RECENT rainfall in northern New South Wales and southern Queensland was expected to boost cattle prices, but not to the levels seen in the previous year.
Simon Henderson from Phelan and Henderson and Co said a recent prime sale at VLE Leongatha saw a modest increase in prices.
“Beef prices are determined by the season, exchange rate and overseas demand.
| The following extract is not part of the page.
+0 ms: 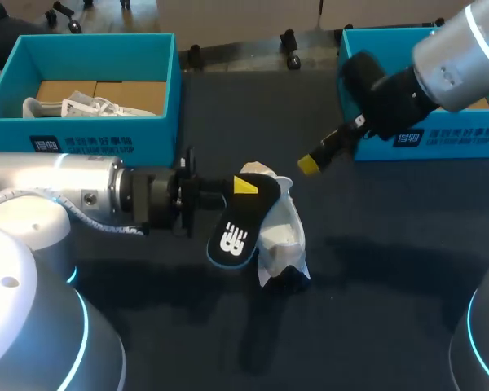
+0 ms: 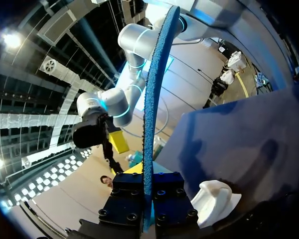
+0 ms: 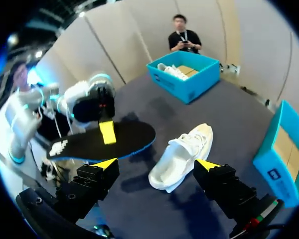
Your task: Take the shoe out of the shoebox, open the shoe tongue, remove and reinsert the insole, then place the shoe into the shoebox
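A white shoe [image 1: 281,234] lies on its side on the dark table, with nothing gripping it. My left gripper [image 1: 243,186] is shut on the heel end of a black insole [image 1: 238,226] with a white logo, held in the air just left of the shoe. In the left wrist view the insole [image 2: 152,99] shows edge-on, pinched between the fingers, and the shoe [image 2: 215,199] lies beside them. My right gripper [image 1: 310,163] hangs open above and behind the shoe. In the right wrist view it [image 3: 157,164] straddles the shoe [image 3: 182,155] from above, with the insole [image 3: 104,142] off to one side.
A blue shoebox [image 1: 81,130] at the back left holds another white shoe [image 1: 81,106]. A second blue shoebox [image 1: 428,142] stands at the back right, behind my right arm. The right wrist view shows both boxes [image 3: 187,82] [image 3: 284,149].
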Tool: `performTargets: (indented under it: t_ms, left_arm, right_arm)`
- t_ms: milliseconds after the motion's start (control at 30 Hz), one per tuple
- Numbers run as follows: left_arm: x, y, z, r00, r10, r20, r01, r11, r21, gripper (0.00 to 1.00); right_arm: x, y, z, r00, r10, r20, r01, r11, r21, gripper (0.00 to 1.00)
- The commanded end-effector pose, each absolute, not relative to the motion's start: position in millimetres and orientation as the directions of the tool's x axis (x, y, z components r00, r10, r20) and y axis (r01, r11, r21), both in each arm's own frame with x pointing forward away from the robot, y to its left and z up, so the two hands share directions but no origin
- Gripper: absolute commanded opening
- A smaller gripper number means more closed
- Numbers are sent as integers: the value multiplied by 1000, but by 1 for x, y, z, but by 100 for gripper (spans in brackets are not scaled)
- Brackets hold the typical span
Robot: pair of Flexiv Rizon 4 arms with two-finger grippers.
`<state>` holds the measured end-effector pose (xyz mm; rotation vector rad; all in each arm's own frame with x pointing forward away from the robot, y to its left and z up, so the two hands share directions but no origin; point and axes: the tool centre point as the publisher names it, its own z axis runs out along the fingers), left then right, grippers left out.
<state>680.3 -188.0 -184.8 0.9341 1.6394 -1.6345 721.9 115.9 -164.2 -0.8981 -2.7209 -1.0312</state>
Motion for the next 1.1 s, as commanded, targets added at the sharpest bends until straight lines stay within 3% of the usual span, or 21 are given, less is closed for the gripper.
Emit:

We are quietly confident we will see reasonable prices, but we won’t reach the dizzying heights seen last year,” he said.
Mr Henderson said the season in South Gippsland was off to a pretty good start with a dry winter, followed by a wet August and September.
“We are finding now that as the weather warms up, cattle are putting condition on fairly rapidly and there is still a reasonable margin in selling fat cattle and replacing them with well bred cattle from areas that are stressed for rainfall, such as north of the Divide and East Gippsland,” he said.
“There has been good (pasture) growth, but after last week’s hot spell farmers will be looking for a bit of rainfall again.”
Because South Gippsland is a fattening area, Mr Henderson said the reduction in the national cattle herd has not affected the local market.
“Locally, farmers have been able to buy cattle cheaper than they could in summer and autumn, so they have restocked with sufficient numbers to go forward with,” he said.
“The last store sale was dearer and grass fever could be starting to creep into the market, where people want to buy cattle because they have the feed.”
High cattle prices through the summer and autumn of this year caused some buyer resistance, which caused people to hold on to their cattle.
“There were a lot of cattle put on grain to be turned off in winter and when those extra cattle came onto the market, there was a significant price reduction,” Mr Henderson said.
August is traditionally the most expensive month of the year for fat cattle, but so far this year it has been the cheapest.
SEJ livestock manager Bill Egan said a recent market at VLE Leongatha showed there was a stronger demand for most classes of beef cattle, which had been the trend in the lead up to the sale.
“I think there has been a definite improvement the quality of the cattle yarded,” he said.
“Six weeks ago we were in a trough and nobody knew where we were going. We have certainly seen the bottom of that now and quality cattle should sell well through the coming season.
“We won’t go back to the highs that they were at, but prices will certainly show an improvement on where they have been over the last couple of months.”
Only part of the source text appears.